Excerpt from
J A M M E D _ T R A N S M I S S I O N
by Paul Naylor • 2009 • $16
Designed by Sumet (Ben) Viwatmanitsakul
Micchaka
Clear sky
wide against
the horizon.
Time still
to go on –
each instant
the sorcery
of its own
becoming.
Why this
insistent
resistance?
Jammed Transmission is Paul Naylor’s third full-length book of poetry,
following Playing Well With Others (2004) and Arranging Nature
(2006). He is also the author of Poetic Investigations: Singing the
Holes in History (1999), a study of five contemporary poets, including
Susan Howe, Nathaniel Mackey, Lyn Hejinian and Kamau Brathwaite. A
recovering academic, Naylor lives in San Diego, where he directs Singing
Horse Press.
With this volume, Tinfish Press moves from its usual concentration on the Pacific as a cultural and historical space to that of a spiritual trans-historical one.
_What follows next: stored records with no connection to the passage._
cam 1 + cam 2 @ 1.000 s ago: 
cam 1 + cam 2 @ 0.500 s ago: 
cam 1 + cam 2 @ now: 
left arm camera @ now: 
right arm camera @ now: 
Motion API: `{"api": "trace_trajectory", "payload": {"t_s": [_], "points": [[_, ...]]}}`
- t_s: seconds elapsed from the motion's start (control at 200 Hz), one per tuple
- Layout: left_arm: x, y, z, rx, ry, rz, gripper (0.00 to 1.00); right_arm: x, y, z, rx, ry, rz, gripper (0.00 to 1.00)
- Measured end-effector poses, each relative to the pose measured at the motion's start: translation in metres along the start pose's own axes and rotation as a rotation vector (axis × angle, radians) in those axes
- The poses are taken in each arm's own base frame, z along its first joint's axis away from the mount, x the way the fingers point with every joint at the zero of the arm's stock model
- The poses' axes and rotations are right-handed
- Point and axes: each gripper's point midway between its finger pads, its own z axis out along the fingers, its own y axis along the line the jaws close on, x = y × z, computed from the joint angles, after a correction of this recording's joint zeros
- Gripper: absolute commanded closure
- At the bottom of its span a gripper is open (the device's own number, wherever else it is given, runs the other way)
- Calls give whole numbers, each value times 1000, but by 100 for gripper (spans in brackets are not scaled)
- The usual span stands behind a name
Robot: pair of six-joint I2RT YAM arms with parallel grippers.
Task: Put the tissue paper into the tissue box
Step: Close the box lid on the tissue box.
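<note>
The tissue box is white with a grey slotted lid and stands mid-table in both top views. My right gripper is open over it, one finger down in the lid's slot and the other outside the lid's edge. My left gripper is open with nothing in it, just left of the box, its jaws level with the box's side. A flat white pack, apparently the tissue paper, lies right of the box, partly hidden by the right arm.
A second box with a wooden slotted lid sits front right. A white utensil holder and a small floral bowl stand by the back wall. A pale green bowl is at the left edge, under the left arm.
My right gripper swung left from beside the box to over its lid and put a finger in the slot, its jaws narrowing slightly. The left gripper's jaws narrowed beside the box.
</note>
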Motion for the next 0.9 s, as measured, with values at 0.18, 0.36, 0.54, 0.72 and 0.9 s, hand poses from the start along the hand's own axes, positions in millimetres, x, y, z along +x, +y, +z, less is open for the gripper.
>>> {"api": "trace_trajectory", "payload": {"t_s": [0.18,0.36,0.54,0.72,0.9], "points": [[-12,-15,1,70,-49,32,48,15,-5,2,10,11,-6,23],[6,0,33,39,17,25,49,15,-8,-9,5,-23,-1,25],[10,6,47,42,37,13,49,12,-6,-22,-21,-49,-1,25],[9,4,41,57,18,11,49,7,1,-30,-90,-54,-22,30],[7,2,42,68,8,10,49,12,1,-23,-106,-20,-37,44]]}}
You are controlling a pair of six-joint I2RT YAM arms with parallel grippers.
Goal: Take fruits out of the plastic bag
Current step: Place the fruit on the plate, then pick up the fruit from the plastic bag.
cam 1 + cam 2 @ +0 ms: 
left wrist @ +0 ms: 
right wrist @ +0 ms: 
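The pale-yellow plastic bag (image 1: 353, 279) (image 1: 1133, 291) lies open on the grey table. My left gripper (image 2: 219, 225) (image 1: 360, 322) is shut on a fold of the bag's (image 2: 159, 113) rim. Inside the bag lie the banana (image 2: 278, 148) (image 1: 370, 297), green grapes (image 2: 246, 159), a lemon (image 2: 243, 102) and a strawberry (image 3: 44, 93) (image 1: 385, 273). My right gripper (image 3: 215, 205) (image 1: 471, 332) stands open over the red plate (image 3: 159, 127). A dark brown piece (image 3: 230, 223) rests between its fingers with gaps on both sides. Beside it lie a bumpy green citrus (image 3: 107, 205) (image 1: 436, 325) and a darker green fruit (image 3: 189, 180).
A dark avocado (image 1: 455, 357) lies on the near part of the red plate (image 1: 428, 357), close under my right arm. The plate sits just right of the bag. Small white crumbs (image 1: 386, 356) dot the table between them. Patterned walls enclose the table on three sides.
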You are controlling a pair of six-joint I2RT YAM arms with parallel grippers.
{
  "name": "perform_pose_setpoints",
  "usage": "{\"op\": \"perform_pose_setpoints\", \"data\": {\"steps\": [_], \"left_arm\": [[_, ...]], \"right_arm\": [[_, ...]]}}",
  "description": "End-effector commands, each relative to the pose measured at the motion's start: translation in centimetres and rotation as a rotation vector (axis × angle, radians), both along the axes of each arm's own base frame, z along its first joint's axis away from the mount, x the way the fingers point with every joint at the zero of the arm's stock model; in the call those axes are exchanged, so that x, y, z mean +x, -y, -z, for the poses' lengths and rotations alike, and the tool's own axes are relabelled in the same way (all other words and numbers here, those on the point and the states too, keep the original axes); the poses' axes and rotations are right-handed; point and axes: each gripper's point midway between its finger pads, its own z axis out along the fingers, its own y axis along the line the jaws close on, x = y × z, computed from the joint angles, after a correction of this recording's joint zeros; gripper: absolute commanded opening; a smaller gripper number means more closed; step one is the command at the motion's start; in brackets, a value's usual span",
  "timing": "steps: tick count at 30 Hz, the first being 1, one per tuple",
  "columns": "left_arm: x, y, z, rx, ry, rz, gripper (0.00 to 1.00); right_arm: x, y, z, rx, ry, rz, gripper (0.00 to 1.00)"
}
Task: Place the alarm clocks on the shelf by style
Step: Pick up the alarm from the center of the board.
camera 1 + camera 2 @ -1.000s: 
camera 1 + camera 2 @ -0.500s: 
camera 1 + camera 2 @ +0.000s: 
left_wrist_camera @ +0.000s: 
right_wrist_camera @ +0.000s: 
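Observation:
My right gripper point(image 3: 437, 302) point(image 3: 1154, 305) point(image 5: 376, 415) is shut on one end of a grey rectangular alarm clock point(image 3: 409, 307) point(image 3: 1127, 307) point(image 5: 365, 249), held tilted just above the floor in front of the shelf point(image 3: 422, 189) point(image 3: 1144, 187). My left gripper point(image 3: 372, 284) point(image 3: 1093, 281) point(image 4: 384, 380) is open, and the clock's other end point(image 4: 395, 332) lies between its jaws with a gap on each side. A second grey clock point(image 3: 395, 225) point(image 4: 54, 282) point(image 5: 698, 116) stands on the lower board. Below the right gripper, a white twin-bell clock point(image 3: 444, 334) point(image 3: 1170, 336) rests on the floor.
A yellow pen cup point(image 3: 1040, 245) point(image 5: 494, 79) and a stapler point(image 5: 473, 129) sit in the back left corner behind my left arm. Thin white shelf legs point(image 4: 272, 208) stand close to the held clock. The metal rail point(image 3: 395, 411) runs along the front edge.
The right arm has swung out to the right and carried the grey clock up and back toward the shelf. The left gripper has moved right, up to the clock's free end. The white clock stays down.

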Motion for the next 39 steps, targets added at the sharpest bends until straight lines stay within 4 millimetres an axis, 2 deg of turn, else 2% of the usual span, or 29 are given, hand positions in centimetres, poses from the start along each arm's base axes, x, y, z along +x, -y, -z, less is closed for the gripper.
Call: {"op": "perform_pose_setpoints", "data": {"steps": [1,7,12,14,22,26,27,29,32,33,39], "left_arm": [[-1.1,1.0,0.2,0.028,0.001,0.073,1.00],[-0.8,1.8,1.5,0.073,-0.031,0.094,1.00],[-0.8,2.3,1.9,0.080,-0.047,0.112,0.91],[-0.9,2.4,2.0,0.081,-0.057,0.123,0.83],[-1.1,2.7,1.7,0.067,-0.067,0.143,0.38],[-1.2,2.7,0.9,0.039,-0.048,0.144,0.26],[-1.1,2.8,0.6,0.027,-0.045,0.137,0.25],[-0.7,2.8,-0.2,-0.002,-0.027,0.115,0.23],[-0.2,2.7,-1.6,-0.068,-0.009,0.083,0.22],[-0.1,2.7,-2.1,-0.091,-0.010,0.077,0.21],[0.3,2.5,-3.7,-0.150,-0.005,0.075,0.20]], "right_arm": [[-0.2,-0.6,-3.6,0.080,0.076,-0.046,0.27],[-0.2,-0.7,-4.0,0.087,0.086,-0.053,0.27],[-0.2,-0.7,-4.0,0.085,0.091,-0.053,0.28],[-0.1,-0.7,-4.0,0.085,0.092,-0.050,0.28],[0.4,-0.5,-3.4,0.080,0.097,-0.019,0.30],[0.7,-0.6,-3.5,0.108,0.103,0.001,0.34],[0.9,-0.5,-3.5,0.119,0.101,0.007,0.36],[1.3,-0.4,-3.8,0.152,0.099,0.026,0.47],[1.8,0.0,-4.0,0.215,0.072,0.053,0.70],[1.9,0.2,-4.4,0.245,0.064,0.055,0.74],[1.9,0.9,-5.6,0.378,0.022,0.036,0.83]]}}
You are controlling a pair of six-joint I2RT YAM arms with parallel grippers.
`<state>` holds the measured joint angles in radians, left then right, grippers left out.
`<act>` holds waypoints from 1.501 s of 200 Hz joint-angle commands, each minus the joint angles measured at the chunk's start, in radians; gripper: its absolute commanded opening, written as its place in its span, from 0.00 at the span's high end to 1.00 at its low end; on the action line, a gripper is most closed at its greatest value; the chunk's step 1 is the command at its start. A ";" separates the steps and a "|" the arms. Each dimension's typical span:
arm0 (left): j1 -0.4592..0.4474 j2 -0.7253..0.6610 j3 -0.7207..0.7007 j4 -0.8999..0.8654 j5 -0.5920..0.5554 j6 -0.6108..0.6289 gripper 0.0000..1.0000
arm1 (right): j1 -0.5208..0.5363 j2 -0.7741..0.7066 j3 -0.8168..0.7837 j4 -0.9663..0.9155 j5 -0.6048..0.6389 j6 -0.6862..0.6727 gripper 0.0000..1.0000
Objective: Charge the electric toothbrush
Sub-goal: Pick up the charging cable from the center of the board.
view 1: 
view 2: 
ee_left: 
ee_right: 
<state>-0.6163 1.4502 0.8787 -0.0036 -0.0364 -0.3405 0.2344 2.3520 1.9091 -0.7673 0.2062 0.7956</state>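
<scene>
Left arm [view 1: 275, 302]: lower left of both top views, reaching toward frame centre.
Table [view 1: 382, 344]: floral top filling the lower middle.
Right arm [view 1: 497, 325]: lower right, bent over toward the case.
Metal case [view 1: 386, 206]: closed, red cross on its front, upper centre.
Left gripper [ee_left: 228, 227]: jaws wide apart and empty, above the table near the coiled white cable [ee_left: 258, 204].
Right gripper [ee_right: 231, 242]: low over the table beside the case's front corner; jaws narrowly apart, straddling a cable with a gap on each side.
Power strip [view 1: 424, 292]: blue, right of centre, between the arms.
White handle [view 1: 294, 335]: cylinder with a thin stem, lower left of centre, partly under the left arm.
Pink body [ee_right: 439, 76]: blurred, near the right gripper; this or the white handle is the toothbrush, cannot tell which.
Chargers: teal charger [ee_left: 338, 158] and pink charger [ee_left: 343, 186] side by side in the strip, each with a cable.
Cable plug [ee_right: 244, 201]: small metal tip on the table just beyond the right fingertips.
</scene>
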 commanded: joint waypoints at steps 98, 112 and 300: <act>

In his preface to the book, Zen priest Norman Fischer writes: “Jammed Transmission is a poetic encounter with a 14th century text of Japanese Soto Zen, Keizan Jokin’s Denkoroku (usually translated as Record of the Transmission of the Light), a spiritual genealogy of the Soto lineage, beginning with the Buddha and ending with Koun Ejo, Keizan’s immediate predecessor in the lineage, fifty-two generations later.”